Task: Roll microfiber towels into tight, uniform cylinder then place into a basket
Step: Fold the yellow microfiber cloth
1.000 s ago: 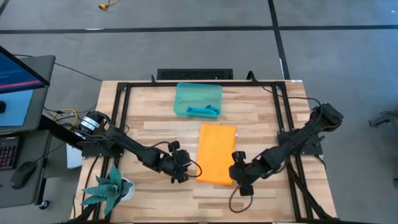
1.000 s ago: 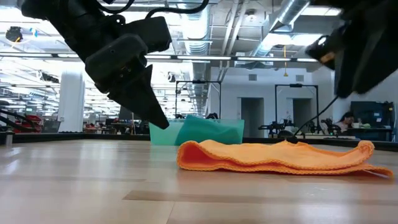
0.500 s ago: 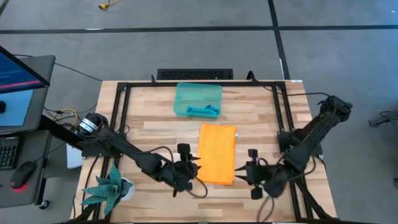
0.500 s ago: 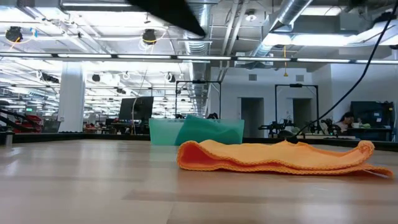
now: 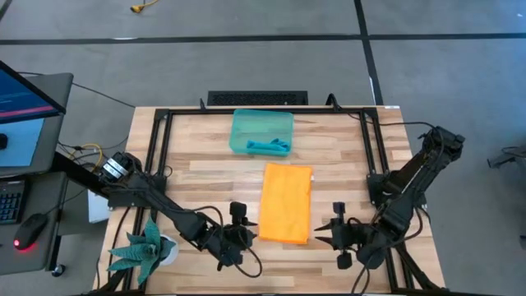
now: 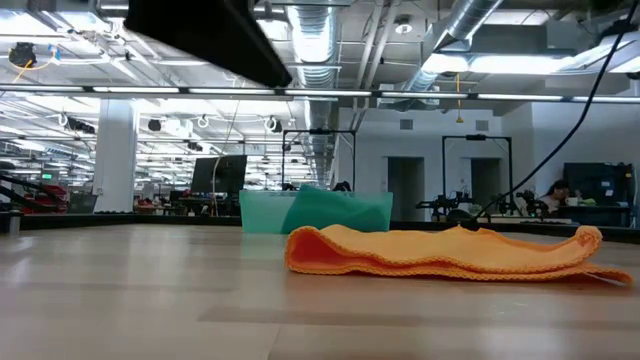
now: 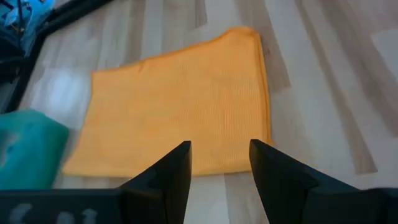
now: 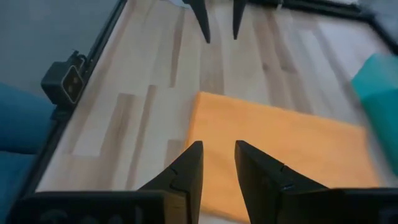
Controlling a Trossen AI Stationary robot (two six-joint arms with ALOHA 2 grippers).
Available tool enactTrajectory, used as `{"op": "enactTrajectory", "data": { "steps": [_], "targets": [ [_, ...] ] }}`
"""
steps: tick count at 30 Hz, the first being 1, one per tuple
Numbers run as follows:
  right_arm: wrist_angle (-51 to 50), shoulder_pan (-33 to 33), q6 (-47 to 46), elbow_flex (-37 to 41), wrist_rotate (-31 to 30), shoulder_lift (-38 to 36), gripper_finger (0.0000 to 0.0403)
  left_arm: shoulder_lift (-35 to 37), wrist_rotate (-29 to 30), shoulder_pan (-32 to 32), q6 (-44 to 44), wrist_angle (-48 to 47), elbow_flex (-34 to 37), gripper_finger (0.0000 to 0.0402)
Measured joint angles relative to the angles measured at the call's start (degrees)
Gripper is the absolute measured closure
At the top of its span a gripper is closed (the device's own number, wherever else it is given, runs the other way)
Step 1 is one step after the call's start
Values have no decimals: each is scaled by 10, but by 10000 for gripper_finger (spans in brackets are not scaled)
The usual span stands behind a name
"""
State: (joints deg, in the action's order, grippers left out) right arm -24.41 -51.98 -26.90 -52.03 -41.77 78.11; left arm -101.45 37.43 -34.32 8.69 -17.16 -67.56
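The orange-yellow towel (image 5: 286,204) lies folded flat on the table's middle; the low view (image 6: 440,252) shows several layers with a rounded fold at one end. The teal-blue towel (image 5: 267,147) lies inside the teal-green basket (image 5: 261,131) at the far middle. My left gripper (image 5: 251,233) is open, above the table, just off the orange towel's near left corner (image 7: 180,118). My right gripper (image 5: 322,233) is open, off the towel's near right corner (image 8: 280,155), pointing at it.
A green spiky plant in a white pot (image 5: 148,247) stands at the near left corner, beside the left arm. Black frame rails (image 5: 160,156) run along the table's left, right and far sides. Bare wood lies between the towel and the near edge.
Both grippers have risen and backed away from the orange towel's near corners. The left has gone toward the near edge, the right toward the right edge. In the low view they have lifted out of the picture. The towel lies as before.
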Motion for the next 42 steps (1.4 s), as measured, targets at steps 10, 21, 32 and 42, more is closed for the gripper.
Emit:
{"op": "enactTrajectory", "data": {
  "steps": [10, 21, 32, 42],
  "targets": [
    [22, 9, -60, 0, 42, 85, 285, 0, -100, 31, -60, 179, 78, 246],
    [25, 32, 66, -65, 41, 195, 285, 0, -131, 37, -72, 182, 78, 246],
    [-124, 38, 148, -204, 41, 195, 285, 2, -85, 35, -181, 24, -65, 246],
    [-142, 65, 86, -203, 120, 197, 265, 1, -138, 35, -96, 78, 0, 246]
  ]
}}
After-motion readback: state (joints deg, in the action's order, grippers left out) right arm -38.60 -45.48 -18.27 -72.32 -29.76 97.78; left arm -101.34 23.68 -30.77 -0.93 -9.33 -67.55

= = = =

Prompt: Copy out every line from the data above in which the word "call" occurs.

Solution:
Measured joint angles relative to the angles measured at the call's start (degrees)
Step 1 is one step after the call's start

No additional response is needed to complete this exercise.